* [Work request] Using the data below, gather each line that includes the word "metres".

* [Extracted material]
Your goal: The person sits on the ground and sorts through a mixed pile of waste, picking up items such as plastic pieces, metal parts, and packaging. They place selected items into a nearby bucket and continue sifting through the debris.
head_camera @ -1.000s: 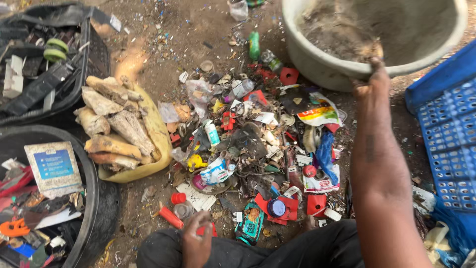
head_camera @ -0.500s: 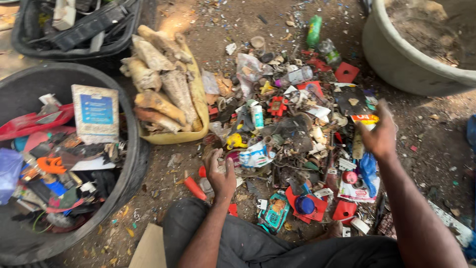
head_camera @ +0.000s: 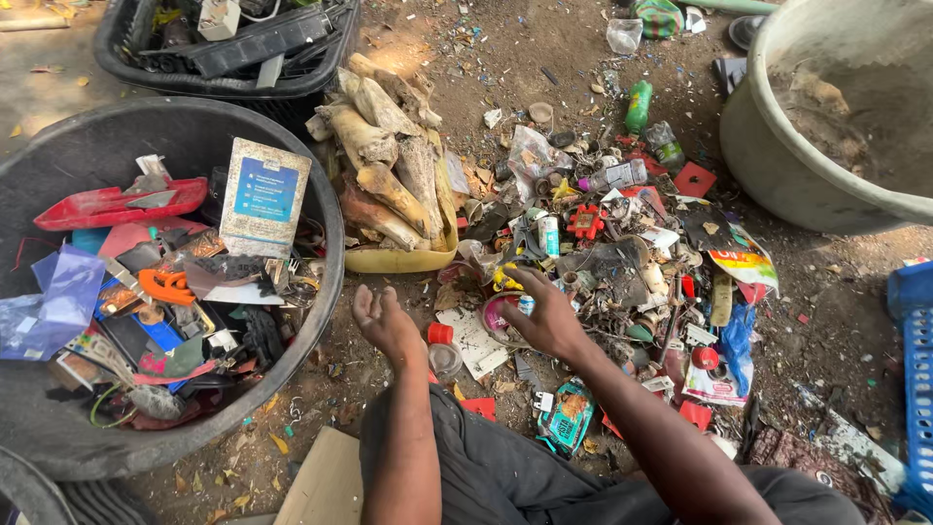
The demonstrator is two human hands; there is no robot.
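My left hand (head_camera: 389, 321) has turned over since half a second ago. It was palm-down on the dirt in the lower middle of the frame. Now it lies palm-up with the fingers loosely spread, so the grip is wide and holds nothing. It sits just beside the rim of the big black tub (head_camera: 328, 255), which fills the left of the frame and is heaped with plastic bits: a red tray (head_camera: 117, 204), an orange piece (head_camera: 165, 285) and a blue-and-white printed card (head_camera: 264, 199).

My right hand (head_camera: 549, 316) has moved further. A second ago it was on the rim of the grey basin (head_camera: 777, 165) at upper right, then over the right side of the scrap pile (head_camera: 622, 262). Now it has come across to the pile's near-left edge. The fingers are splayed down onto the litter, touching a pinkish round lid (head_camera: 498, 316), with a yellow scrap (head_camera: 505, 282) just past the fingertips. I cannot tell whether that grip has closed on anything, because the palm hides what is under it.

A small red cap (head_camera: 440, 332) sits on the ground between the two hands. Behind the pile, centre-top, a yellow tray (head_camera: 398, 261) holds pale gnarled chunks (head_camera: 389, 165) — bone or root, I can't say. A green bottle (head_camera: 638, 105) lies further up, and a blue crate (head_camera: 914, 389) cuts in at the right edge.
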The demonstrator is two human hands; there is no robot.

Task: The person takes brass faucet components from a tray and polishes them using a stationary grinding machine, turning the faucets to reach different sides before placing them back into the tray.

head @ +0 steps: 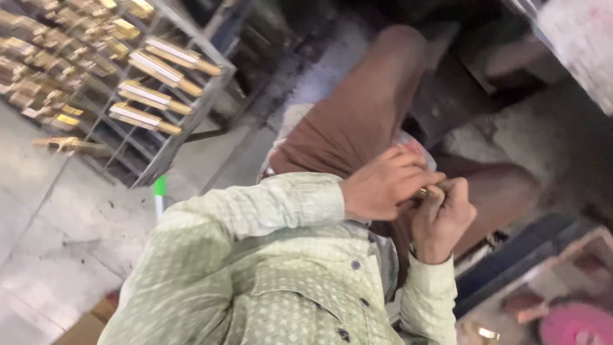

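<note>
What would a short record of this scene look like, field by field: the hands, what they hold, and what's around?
left hand: raised, fingers curled over a small brass-coloured piece
right hand: meets the left at that piece; grip unclear
clothing: pale green patterned shirt, brown trousers
upper left: metal rack holding brass-coloured bars
lower right: pink round object, blurred
floor: grey, marked
</note>
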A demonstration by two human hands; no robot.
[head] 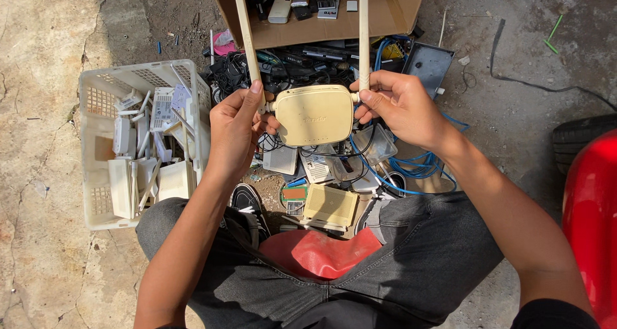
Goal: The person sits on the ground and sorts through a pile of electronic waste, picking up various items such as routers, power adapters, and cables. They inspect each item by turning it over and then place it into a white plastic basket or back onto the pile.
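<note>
Router (313, 114), yellowed and two-antennaed, sits between my hands above the lap, over a heap of cables and gutted boxes. I judge the work goes best if I keep the body level and grip each antenna low at its hinge, not up the shaft. My left hand (232, 128) curls shut around the left antenna (247, 33) base, thumb pressed up along it; my right hand (400, 105) pinches the right antenna (364, 33) base, fingers closed. Farther left stands a white crate (96, 85) of router parts, beyond, a cardboard box (392, 11) of devices.

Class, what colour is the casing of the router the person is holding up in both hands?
The router is yellowed cream, seen best in the head view, held between the left hand and right hand.
</note>
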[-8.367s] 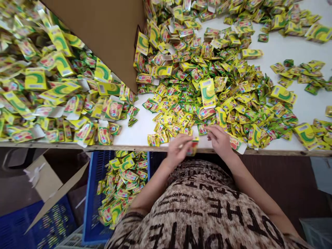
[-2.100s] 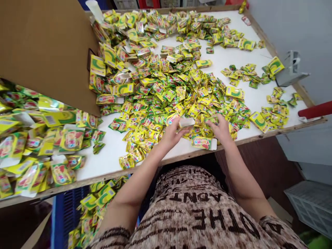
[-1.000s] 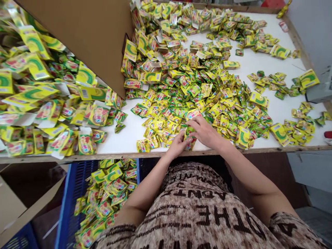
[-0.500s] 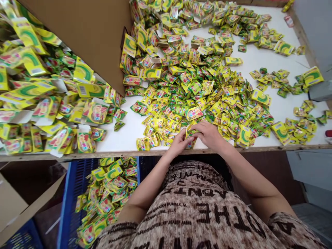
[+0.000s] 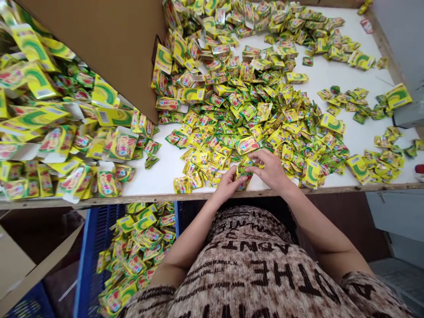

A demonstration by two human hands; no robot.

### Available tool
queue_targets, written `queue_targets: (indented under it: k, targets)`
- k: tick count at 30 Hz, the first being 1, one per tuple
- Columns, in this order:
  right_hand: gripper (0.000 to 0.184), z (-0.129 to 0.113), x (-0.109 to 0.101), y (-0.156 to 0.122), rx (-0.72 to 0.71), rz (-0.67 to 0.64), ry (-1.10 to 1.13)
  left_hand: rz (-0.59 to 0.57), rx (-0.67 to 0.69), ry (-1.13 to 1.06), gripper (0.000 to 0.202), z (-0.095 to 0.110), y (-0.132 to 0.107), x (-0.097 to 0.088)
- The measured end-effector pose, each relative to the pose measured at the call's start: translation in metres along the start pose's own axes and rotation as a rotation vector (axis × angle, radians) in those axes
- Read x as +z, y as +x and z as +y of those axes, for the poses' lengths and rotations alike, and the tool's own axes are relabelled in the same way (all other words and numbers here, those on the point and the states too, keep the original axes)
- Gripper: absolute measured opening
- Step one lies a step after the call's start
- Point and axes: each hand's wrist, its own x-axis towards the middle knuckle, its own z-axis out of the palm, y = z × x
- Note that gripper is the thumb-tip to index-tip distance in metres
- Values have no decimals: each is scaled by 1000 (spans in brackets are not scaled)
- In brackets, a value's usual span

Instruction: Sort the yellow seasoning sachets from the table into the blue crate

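At the near edge of the white table (image 5: 165,170), my left hand (image 5: 230,185) is closed around a small yellow-green packet box (image 5: 244,180). My right hand (image 5: 271,170) sits just to its right, fingers pinched on a small yellow-green sachet (image 5: 249,164) at the box's top. Directly behind both hands spreads a wide heap of loose sachets (image 5: 251,115). What is inside the box is hidden by my fingers.
A brown cardboard flap (image 5: 109,44) juts over the table at upper left. Flattened yellow boxes (image 5: 56,132) pile at the left. A blue crate (image 5: 82,260) below the table holds several filled boxes (image 5: 139,243). More boxes and sachets (image 5: 361,101) are scattered right.
Over the last second my right hand drew back from the heap toward the box in my left hand and now pinches a sachet at it. The left hand stayed at the table edge.
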Motion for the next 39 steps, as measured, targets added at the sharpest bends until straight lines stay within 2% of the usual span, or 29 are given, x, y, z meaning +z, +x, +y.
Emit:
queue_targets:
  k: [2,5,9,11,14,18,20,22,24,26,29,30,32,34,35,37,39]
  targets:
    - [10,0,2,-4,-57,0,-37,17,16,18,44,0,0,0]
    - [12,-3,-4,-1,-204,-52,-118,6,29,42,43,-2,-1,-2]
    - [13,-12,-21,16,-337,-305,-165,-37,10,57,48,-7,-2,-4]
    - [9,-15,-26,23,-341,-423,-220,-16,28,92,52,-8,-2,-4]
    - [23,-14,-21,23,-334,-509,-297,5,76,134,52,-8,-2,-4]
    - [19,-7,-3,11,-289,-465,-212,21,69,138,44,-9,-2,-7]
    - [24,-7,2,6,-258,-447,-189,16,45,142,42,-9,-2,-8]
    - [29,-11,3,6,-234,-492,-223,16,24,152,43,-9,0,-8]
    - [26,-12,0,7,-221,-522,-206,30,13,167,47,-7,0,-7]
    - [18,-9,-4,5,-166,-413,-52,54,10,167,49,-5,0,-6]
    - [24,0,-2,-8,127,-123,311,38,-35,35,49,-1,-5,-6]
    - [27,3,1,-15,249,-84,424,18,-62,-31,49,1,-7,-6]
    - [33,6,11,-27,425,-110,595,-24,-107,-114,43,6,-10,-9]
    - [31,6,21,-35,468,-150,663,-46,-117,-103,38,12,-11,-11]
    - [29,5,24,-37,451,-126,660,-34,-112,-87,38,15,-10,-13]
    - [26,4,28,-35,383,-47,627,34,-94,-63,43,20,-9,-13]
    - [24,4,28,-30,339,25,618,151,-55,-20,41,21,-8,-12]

* [Result for this task]
- The measured end-effector pose, each relative to the pose measured at the call's start: translation in metres along the start pose's own axes and rotation as a rotation vector (axis × angle, radians) in those axes
- Note that gripper is the thumb-tip to index-tip distance in metres

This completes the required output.